If you ever wanted some photos of seitan looking freakishly like meat, there’s one just sitting on this page, if that freaks you out (it does me a little) then use homemade seitan, it doesn’t look half as realistic as commercially produced stuff and its still super tasty. For a gluten-free option dice up tempeh and steam, then use as the seitan in this recipe and either use all desiccated coconut or use gluten-free bread crumbs instead of panko.
Ingredients:
Enough vegetable oil to fill a pan about 2 inches up the sides.
1 tin of mock duck/seitan, cut into generous chunks
1 cup button mushrooms
5 tbsp tamari
1/4 tsp red pepper flakes
1 stalk lemongrass, ends chopped off, bruised with rolling-pin, outer layers removed and then finely chopped
2 tsp fresh finely grated ginger
For the dry dredge:
1/3 cup corn flour seasoned with salt, pepper, a pinch cayenne pepper and 1/4 tsp garlic powder.
For the batter:
3/4 cup full fat coconut milk
1/2 cup cornflour
1 tsp baking soda
For the crumb layer:
1/2 cup panko bread crumbs
1/2 cup desiccated coconut
Method:
Place the seitan and mushrooms in a bowl and toss through the tamari, red pepper flakes, lemon grass and ginger, cover with cling film and allow to marinate for about an hour. Mix together the ingredients for the dry dredge in a shallow dish, and whisk the batter ingredients together in a bowl. On another dish sprinkle the panko and desiccated coconut. Preheat the oil in a pan to a medium high heat and test the oil by tearing of a small square of bread and dropping it in, it should bubble steadily, not vigorously. If the oil is to hot bring the heat down and allow it to cool a bit. You are gonna want to start a mini production line, so line up your ingredients. It should go seitan, dredge, batter, breadcrumb mix – Line the components up in this order to make it easy on your self. Pick up a piece of seitan or a mushroom and dip in the dredge coating well to help the batter stick, dip in the batter then roll gently in the crumb mixture and drop gently in the oil. Fry off a 3-4 prices at a time – depending how much space you have in your pan – until a dark golden brown. Drain off some of the excess oil by placing the fried lil’ nuggets on kitchen paper. Serve with a sweet chili dipping sauce or just ketchup.
Yum. that looks super delicious! I am a big fan of crunchy fried food. 🙂
My favourite things. Fried. What could be better? {{{HUGS}}}
Wow that looks good!
Oh my gosh, that looks soooo good, I am drooling right over my hands and keyboard…You had me at coconut & panko 🙂 Thanks!! I recently discovered how much better of a protein source seitan was (almost double than tofu) so it’s very refreshing to see it used in vegetarian recipes instead of the usual counterpart.
I love tofu but seitan is by far my favorite! Homemade or store brought Its my favorite vegan thing!
What an amazing, fantastic & tasty looking recipe: so special too, I say! 🙂 MMMMMMMMMMMMMMMMM!
I finally made your agave & lmeon ginger snaps for the husbnad & he & I loved them so much! 🙂 MMMM! x
Awesome! I really love, love, LOVE knowing people are making my recipes 😀
😉 I am a big fan, don’t you know that by now??? x
Well im sure your’ll love the vegan nanaimo bars post im working on for tomorrow then 😉
Yeah! I can’t wait! 😉
Insane!
Thanks…. you mean that as a compliment right?
What else would she mean? 🙂 🙂 🙂 Compliments are always due on this site! Oh man, I’ve finally jumped on the seitan bandwagon, homemade versions though. That mock duck looks crazy real. Does it actually shred!?!

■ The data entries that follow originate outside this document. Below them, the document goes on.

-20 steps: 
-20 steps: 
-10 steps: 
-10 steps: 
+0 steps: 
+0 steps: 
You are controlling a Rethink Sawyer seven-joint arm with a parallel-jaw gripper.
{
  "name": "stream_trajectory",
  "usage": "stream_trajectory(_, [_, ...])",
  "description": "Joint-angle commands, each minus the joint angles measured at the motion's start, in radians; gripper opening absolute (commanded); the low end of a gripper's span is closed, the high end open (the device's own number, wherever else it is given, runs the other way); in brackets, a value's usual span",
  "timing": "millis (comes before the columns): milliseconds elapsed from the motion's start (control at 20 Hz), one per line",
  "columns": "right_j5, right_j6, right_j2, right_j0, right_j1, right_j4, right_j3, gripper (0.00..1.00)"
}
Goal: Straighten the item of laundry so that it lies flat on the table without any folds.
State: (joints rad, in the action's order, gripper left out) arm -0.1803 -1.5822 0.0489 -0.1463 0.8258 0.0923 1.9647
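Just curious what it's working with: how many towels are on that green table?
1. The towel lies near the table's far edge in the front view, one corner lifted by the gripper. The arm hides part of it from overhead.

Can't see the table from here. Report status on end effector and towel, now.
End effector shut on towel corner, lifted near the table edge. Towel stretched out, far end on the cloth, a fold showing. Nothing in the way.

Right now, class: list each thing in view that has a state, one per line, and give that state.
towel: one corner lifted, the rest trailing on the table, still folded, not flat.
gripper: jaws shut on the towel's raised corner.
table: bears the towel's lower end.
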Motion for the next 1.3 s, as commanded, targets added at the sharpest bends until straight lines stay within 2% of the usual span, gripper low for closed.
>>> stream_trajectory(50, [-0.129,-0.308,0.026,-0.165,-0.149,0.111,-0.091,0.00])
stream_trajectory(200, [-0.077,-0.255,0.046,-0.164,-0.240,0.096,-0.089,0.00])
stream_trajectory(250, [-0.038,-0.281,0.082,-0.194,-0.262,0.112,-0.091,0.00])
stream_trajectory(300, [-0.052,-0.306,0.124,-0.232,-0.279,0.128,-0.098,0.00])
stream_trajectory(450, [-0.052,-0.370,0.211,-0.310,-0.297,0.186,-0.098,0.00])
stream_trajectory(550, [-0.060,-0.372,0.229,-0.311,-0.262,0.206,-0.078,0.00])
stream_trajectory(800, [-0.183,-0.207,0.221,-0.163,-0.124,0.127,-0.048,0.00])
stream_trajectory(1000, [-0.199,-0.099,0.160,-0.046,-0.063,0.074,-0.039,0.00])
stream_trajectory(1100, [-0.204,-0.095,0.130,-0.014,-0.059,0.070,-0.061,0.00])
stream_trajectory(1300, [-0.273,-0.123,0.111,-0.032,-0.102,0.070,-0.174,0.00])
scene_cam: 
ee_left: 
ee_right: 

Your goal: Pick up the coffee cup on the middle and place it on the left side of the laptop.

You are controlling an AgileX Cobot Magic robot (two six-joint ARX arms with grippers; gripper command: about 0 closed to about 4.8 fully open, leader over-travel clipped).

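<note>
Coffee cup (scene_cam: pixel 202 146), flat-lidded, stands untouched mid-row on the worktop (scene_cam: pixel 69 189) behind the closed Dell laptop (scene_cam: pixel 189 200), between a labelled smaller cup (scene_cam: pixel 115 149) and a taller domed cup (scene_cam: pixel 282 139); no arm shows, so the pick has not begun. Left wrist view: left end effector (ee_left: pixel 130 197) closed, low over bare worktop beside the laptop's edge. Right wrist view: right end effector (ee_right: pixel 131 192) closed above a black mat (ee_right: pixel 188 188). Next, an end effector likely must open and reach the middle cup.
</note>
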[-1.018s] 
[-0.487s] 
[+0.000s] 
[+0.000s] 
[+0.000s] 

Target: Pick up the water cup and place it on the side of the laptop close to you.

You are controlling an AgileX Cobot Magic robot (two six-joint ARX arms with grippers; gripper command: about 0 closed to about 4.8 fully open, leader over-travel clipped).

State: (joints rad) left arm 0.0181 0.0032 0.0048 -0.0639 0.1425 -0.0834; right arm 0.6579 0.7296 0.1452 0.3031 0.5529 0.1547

a lil’ bit if you fry it, I havnt seen any of these comments?? WordPress is hiding things from me :O
Write a book…get yourself a vegan cooking show, you would be our first vegan embassador to rise above the mainstream and give we vegan’s someone to laud…your recipes truly are amazing and this one is a culinary triumph! I agree with Annie…totally and utterly INSANE and I am going to have to trawl through the online recipes to make myself some seitan (found my jar of gluten flour the other day when I was cleaning up the pantry 😉 ) to try this with… not just seitan and mushrooms…what about my finger eggplants I am just about to harvest covered in crumbs and fried till unctuous? How about those zucchini languishing in the fridge waiting till mould or my daughters take pity on them and eat them…all of them could benefit from the Alexander treatment! I am in awe of your abilities and am slightly disconcerted at your ability to make me salivate at will… (Pavlov’s dog syndrome anyone? 😉 )
I haven’t gotten much into cooking with seitan (or tempeh) yet. But yeah, these look good. A little complicated for a week night, but on the weekend, look out!